Australia’s state police forces may be getting into the spirit of the latest season of The Bachelor, but should they?
One of the contestants vying for bachelor Matty J’s heart is 31-year-old Michelle, a police officer from South Australia, who arrived at the bachelor mansion in Sydney in a police car. Siren blaring.
“I heard there was an emergency,” she announced.
“Is that your car?” a visibly flustered Matty J responded.
“It is, I’m Constable Paxton,” Michelle responded.
It was a great entrance, certainly, but it left some viewers thinking: ‘Hang on, if that police car and officer are at The Bachelor mansion, who’s enforcing justice on the streets?’
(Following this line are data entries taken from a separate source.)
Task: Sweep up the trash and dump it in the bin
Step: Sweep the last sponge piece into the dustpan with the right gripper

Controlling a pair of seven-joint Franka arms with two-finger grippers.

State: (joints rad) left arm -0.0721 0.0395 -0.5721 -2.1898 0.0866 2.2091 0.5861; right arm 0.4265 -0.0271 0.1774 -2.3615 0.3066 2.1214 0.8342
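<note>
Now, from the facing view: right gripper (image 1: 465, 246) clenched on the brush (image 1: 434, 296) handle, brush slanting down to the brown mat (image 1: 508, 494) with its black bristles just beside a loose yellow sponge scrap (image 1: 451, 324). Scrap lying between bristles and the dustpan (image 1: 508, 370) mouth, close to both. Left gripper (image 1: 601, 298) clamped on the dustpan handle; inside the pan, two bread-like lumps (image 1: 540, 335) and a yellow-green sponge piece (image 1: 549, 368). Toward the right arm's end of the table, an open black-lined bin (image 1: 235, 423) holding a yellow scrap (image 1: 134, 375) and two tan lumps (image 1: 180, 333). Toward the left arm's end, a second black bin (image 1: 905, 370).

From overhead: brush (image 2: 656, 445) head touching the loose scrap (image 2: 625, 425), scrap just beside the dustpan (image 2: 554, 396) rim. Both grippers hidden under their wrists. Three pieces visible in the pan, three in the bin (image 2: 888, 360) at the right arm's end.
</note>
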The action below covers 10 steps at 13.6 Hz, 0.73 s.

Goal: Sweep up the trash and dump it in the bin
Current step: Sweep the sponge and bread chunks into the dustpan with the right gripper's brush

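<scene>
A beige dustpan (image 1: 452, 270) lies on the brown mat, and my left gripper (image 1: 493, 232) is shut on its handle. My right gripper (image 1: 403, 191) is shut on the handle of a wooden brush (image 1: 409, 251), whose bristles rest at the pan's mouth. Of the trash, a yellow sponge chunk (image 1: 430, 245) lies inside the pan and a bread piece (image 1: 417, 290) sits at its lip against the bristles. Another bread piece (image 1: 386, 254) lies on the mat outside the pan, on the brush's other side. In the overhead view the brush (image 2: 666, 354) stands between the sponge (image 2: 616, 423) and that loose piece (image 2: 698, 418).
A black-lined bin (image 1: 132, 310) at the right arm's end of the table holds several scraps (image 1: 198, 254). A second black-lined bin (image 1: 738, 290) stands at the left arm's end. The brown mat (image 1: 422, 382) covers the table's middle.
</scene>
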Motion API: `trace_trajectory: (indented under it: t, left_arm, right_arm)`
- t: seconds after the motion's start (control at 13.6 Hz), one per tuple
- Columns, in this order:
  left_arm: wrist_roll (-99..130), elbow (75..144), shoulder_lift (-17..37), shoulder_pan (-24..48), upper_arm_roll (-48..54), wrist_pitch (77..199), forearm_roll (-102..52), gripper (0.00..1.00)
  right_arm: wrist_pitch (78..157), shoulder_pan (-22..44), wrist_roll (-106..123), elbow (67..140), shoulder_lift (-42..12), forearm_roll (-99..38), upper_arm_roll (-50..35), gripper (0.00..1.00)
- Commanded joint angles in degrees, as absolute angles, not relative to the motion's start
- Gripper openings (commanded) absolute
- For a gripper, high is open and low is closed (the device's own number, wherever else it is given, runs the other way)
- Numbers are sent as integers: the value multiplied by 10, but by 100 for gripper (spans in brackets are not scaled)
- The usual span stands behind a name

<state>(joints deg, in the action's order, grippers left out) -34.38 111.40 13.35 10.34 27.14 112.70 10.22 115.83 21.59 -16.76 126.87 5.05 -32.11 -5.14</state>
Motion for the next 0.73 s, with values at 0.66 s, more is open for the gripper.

Where is Michelle from ?? Which state is now under resourced and missing a police car #TheBachelorAu
— Melvin Bent (@Melvin_J_89) July 26, 2017
Rest assured concerned citizens, that was no real police car.
For starters, a spokesperson for South Australia Police clarified that since the show is filmed in New South Wales, SA Police would certainly not supply a car.
A spokesperson for NSW Police also said the car was “definitely not” a police vehicle, given, “we stopped hiring our police vehicles and uniforms several years ago”.
“We don’t allow filming of our cars for things like that generally,” the spokesperson said.
Were the police force to lend out their cars, it would have to be, “used in conjunction with a non-commercial event or activity which is organised by a government agency, not-for-profit community organisation or charity, and is publicly supported by the NSW Police Force”.
“The event/activity must also be in line with our corporate objectives, not create a conflict of interest, should provide a positive image for the NSWPF,” the spokesperson said.
Safe to say, the reality dating show fits none of those criteria.
— The Bachelor Aus (@TheBachelorAU) July 26, 2017
Queensland Police also took part in the frivolity, issuing a faux “scam warning” on its official Twitter page about the show’s host, Osher Gunsberg.
“Reports @oshergunsberg has lured a 30yo Brisbane man into a romance scam for the 2nd year in row,” the tweet read, alongside a link to the government’s Scam Watch site.